話しをすれば、誰かに聞いてもらえれば、頭の中は少なからず整理されるものです。

自分の思いが理解されたことにより、孤独感もかなり薄らいでゆきます。

しかし、実際にはこういう対応はなかなか出来ないものなのです。

 

何故かというと、実はそれがひじょうに難しいことだから。人の気持ちを理解するということは、並大抵なことではありません。

 

「話を聞くだけなら簡単だ」というのは、人の話を真剣に聞いたことがない人の台詞です。というのも、話しを聴くと、ついつい相手に何か言ってやりたくなってしまう、という性質をもっているのが人という生き物だからです。

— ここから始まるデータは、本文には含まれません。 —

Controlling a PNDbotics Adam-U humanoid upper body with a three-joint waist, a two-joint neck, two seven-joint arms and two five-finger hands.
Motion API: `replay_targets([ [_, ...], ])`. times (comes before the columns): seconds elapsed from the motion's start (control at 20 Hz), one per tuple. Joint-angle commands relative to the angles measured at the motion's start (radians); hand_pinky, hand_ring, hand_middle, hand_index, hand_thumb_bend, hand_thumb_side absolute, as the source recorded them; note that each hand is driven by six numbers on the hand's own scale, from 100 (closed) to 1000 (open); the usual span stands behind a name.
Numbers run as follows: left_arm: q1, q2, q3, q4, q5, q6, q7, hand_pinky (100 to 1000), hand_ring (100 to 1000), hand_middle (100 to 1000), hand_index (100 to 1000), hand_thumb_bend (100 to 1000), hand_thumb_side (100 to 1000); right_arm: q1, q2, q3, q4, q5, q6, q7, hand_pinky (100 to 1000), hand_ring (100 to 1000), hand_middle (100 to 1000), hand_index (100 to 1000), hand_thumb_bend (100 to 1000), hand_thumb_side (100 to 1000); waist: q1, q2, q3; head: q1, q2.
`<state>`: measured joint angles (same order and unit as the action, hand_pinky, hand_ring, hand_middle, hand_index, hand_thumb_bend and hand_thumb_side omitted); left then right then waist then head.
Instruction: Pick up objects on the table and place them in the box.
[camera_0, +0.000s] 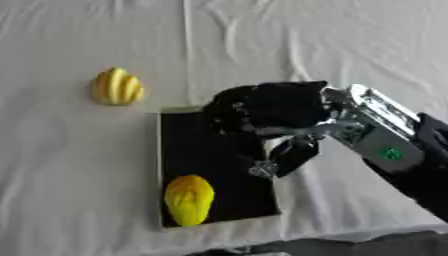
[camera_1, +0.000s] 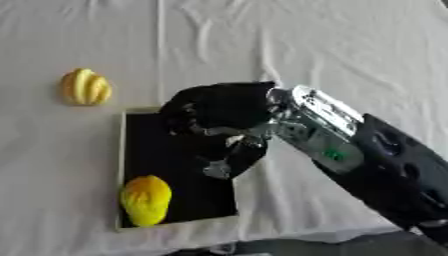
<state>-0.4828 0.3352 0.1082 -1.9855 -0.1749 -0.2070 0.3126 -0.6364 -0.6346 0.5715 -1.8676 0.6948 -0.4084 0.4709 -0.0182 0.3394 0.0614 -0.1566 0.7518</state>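
Left eye view: right hand (camera_0: 267, 107) enters from 3 o'clock and hangs over the far right part of the box (camera_0: 206, 160).
Hand state: fingers curled downward, thumb hanging lower; nothing seen in its hold.
Box: shallow, dark inside, pale rim, lying on the white cloth (camera_0: 79, 190).
Item in box: yellow ridged fruit (camera_0: 189, 199) at the near left corner, 7 o'clock from the hand.
Item on cloth: second yellow fruit (camera_0: 117, 87), outside the box, 10 o'clock from the hand, near the box's far left corner.
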Motion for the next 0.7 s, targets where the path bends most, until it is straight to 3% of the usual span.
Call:
replay_targets([
  [0.05,-0.006,0.024,0.000,-0.015,0.005,-0.001,-0.005,779,790,766,864,100,336,-0.001,-0.016,-0.029,-0.017,0.017,-0.018,-0.020,968,964,852,942,100,251,0.002,-0.019,-0.003,0.001,0.000],
  [0.35,-0.006,0.028,0.000,-0.015,0.003,-0.001,-0.005,780,790,766,864,100,329,0.024,-0.044,-0.096,-0.088,-0.041,0.024,-0.081,953,941,815,926,100,178,0.006,-0.023,-0.008,0.007,-0.002],
  [0.55,-0.007,0.051,0.002,-0.015,-0.005,0.009,-0.001,779,790,765,863,100,320,0.046,-0.073,-0.190,-0.130,-0.102,0.084,-0.142,935,914,756,906,100,100,0.012,-0.028,-0.020,0.025,-0.003],
  [0.7,-0.008,0.083,0.000,-0.015,-0.013,0.030,-0.002,778,789,765,861,100,317,0.060,-0.102,-0.264,-0.132,-0.148,0.119,-0.188,938,910,741,896,100,100,0.016,-0.030,-0.029,0.037,-0.003],
])
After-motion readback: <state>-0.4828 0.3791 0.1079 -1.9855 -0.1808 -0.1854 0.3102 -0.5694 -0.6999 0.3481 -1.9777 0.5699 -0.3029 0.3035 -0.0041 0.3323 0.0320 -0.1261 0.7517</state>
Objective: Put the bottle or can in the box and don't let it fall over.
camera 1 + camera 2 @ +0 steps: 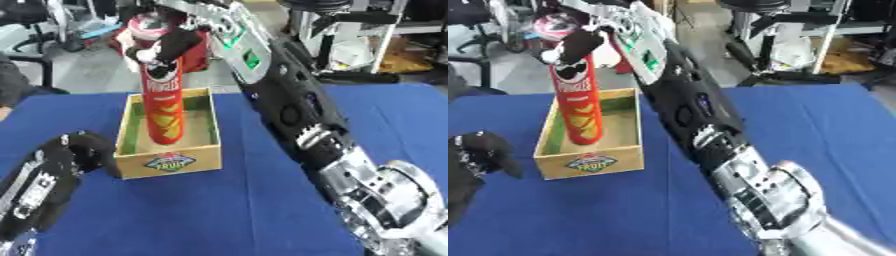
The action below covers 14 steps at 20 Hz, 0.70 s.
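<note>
**Robot hand steadies tall crisp can inside wooden box**

Resting at the lower left, the robot's black left hand (74,150) sits beside the near corner of the shallow, open-topped wooden box (168,162), fingers curled under and holding nothing; whether it touches the box wall cannot be made out. Its position there would seem to brace the box against sliding. Upright in the box stands the tall red cardboard crisp can (164,102), base on the box floor near the middle. Over its lid, the black right hand (162,50) is clamped around the can's top, apparently keeping the narrow cylinder from toppling. Blue cloth covers the table (227,210) beneath.
</note>
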Motion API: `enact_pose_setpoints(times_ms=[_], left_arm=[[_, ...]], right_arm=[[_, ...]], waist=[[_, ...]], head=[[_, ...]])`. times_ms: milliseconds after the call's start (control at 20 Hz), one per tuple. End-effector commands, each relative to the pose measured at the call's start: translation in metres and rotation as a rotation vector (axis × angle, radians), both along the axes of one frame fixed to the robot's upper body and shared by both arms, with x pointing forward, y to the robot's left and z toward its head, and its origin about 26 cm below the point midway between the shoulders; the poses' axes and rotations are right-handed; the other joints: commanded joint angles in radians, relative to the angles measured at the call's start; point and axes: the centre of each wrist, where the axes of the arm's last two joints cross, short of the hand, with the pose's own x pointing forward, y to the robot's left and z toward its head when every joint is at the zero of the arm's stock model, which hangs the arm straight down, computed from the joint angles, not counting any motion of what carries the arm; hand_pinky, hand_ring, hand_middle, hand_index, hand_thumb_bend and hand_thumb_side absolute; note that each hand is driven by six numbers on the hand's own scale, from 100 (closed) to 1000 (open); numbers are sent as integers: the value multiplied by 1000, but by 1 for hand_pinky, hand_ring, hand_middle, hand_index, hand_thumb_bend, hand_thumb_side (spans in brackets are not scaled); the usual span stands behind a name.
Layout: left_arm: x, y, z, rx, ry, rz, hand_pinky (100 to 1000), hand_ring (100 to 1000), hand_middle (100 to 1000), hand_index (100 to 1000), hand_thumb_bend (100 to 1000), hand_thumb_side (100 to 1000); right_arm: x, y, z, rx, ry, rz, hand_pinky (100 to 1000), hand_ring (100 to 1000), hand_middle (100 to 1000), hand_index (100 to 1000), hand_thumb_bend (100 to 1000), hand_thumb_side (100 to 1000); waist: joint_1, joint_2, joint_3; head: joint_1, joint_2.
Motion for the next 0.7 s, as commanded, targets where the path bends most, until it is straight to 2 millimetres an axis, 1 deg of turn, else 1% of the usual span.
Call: enact_pose_setpoints(times_ms=[50,100,150,300,350,450,700], left_arm=[[0,-4,10,-7,-37,-23,543,520,617,704,100,625],[0,-4,10,-7,-38,-24,543,519,617,704,100,625],[0,-4,11,-7,-38,-24,543,520,617,704,100,625],[0,-4,11,-5,-37,-18,543,519,617,704,100,632],[1,-3,10,-4,-36,-16,542,519,617,704,100,632],[1,-3,10,-2,-37,-13,542,519,617,704,100,631],[0,-2,10,3,-36,-9,541,519,617,704,100,636]], right_arm=[[-2,2,10,-33,-65,-27,758,769,805,963,477,484],[-1,0,10,-43,-80,-49,827,827,849,986,526,503],[0,-3,9,-48,-94,-71,874,866,879,998,556,515],[4,-11,3,-80,-196,-196,952,942,939,1000,632,531],[6,-14,0,-82,-223,-230,968,960,953,1000,655,540],[10,-19,-6,-70,-261,-290,973,966,959,1000,677,551],[15,-28,-11,-27,-328,-397,977,969,966,1000,686,566]], waist=[[2,-9,3],[0,-8,4],[-1,-8,5],[-4,-4,2],[-5,-3,0],[-5,-1,-2],[-3,0,-9]], head=[[-9,-7],[-9,-5],[-8,-4],[-5,-3],[-4,-2],[1,0],[1,0]])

カウンセラーから「あなたが〇〇だからだ。」とか、出来そうもないことを「やらなければよくならない。」とか断言され、よけい落ちこむクライエントがいらっしゃいます。しかし、そのように人を混乱させることを言うのは、カウンセリングを学んだことのない人です。そういう意味では、カウンセラーはアドバイザーや指導者ではないのです。

 


<来談者中心療法のカウンセラーに必要な3つの態度>

 

① 自己一致

 カウンセラーが、首尾一貫して裏表がないこと、自分自身について

 きちんと理解できていることを示す。言動と相反する感情を持って

 いる場合、クライエントは敏感にそれを見抜き、信頼関係が崩れて

 しまう。

 

② 共感的理解

 カウンセラーが、クライアントの立場に立って理解していくこと。

 しかし、クライアントと同じ状況に立って一緒に不安になる、と

 いうことではない。「自分がクライアントの立場だったらどう感

 じるか」と親身になって考え理解することが重要。


③無条件の肯定的配慮(受容)と尊重

 たとえ話しの内容がしっくりこなくても、カウンセラー側の個人

 的見解を一時的に棚の上に上げ、クライエントの話しを聴く。

 そして、カウンセリングに来談した勇気を認め尊重し、共感的・

 受容的にクライエントを受け入れる。

 

来談者中心療法によって、クライエントはより深く自分の感情や行動を探り始めす。

 

クライエントの語りを、自己一致した状態のカウンセラーが共感的に理解していくことで、クライエントはより明確に、自分の気持ちや現状を理解します。また、カウンセリングによって安心感を得ることで、カタルシス効果も高まります。

 

その結果、クライエントは自分の力で自己理解を深め、以前には気付かなかった自分の一面を発見し、自分を大切に思えるようになり、さらには自分の心の声に耳を傾けるようになります。

 

そして徐々に、自己を否定する態度から自己受容する態度に移行していくのです。